Sample Size = (PS * CF) / TM = (1,000,000 * 4.63) / 20,000 = 231.5
We can round up the result and get a sample size of 232. The exact number as the table approach result.
The Confidence Factor with the Expansion Factor approach
There’s an option if you want a more accurate method than the table approach (AICPA table C-1). You can combine the confidence factor approach with the expansion factor. Here’s the equation.
Sample Size = (Population Size * No Misstatement’s Confidence Factor) / (Tolerable Misstatement – [Expected Misstatement * Expansion Factor])
How do we get the expansion factor? AICPA table C-4 is the answer.
The table requires the Risk of Incorrect Acceptance, which we already have. In our case, the RIA value of 5% gives us an expansion factor of 1.60.
And what is the No Misstatement’s Confidence Factor on the equation?

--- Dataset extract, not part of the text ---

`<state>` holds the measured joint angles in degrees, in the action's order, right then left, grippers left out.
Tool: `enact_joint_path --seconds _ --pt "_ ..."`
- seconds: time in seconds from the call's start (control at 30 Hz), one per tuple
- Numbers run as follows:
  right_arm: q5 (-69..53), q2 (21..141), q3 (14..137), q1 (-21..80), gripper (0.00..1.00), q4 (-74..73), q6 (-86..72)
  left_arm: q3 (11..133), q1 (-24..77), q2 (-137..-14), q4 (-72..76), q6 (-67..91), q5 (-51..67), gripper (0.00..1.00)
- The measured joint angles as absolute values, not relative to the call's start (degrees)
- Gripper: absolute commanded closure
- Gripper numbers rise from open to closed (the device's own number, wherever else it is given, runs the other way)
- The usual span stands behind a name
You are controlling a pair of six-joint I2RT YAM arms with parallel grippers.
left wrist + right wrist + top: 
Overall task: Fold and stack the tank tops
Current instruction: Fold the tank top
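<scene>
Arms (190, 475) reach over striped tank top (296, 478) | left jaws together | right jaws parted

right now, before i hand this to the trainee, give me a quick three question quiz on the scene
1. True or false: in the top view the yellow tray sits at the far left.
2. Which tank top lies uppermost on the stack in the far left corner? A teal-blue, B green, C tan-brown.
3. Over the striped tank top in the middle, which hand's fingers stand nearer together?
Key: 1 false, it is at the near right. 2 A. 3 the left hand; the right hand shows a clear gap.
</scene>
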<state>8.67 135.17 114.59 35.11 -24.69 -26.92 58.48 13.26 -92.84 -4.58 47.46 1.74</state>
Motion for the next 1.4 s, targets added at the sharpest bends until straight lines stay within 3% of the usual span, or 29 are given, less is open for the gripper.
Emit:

The equation has a slight difference with the confidence factor approach. Instead of using a confidence factor referenced by the expected misstatement, we will use a confidence factor referenced by the Ratio of Expected to Tolerable Misstatement of zero misstatement.
In our case, using 5% RIA, 0 Ratio of Expected to Tolerable Misstatement, we got 3.00 as a confidence factor.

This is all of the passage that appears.